Newt Gingrich’s Crazy Attacks on the Federal Courts

The law, lawyers, and the court.
Dec. 19 2011 5:27 PM

Courting Disaster

Newt Gingrich's ill-advised war on the only branch of government that people believe in.

Newt Gingrich.
Why is Newt Gingrich attacking the federal courts?

Photograph by Kevork Djansezian/Getty Images.

For a self-confessed epic character, Newt Gingrich has stage-managed himself into an epic piece of political stupidity. With his escalating attacks on the federal judiciary, he has confirmed that, if elected, he would place himself atop a government that simultaneously manages to be both a dictatorship and a theocracy.
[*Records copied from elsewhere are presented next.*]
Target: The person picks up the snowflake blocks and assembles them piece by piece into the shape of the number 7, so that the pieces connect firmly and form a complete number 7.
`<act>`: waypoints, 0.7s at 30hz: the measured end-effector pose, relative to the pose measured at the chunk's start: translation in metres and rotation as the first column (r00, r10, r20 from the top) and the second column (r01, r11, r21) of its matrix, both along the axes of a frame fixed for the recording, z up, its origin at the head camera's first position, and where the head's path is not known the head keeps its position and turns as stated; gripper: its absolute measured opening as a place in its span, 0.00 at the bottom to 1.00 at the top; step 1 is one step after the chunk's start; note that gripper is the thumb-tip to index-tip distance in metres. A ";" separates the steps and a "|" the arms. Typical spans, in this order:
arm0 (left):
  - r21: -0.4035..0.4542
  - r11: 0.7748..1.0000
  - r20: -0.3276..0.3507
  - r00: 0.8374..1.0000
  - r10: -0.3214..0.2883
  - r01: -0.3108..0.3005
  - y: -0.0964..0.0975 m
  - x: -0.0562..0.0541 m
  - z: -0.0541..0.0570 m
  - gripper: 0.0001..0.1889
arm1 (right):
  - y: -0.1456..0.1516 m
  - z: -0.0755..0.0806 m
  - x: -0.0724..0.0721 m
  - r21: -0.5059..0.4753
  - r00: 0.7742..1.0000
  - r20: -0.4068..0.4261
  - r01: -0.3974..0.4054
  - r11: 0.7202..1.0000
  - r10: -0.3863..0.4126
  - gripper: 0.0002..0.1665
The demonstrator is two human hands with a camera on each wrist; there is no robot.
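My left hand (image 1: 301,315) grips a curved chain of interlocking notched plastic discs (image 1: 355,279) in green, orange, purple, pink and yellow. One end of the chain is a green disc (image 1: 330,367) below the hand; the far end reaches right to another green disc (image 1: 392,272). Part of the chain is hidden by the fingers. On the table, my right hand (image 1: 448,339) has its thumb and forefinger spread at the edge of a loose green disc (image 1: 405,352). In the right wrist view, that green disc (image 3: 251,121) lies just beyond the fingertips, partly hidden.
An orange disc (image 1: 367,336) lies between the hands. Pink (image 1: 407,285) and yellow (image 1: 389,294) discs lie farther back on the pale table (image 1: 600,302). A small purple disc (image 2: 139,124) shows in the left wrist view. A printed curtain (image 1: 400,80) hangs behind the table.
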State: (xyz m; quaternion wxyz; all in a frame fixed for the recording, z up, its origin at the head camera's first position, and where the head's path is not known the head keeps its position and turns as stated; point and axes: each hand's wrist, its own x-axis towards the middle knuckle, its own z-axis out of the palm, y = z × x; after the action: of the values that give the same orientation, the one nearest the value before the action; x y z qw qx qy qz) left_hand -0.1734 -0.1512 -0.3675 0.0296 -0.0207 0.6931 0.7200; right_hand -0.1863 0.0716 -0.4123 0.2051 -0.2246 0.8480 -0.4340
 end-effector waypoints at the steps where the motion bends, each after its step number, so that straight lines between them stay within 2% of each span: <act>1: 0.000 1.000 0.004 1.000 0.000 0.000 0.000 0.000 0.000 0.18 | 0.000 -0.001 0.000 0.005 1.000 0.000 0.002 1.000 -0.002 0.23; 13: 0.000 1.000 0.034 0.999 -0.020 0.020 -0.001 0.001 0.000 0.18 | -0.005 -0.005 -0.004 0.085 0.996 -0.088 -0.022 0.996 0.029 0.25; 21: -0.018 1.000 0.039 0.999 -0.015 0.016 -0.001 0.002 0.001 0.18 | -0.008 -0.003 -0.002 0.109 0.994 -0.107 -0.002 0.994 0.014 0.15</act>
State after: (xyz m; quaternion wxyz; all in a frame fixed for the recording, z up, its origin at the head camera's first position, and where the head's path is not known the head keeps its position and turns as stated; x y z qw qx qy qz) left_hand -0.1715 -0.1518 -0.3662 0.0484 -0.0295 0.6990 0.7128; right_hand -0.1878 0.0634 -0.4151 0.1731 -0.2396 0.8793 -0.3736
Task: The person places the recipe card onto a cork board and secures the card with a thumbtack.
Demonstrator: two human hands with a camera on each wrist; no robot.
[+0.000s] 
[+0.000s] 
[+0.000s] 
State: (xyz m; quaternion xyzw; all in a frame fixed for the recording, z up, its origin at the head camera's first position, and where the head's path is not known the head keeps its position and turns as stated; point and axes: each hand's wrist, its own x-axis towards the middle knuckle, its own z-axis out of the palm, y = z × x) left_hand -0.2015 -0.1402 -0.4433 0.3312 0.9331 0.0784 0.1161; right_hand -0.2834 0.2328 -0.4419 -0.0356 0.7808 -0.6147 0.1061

In recent weeks—and just as his presidential star was improbably rising—he doubled down on his initial claims that the federal courts “have become grotesquely dictatorial and far too powerful,” to offer up new promises that, as president, he would abolish federal judgeships, occasionally ignore the Supreme Court, and—in the manner of a tiny tyrant in khaki shirts and mirrored sunglasses—have federal marshals arrest errant federal judges and force them to testify before Congress about their unpopular decisions.

Dahlia Lithwick Dahlia Lithwick

Dahlia Lithwick writes about the courts and the law for Slate. Follow her on Twitter.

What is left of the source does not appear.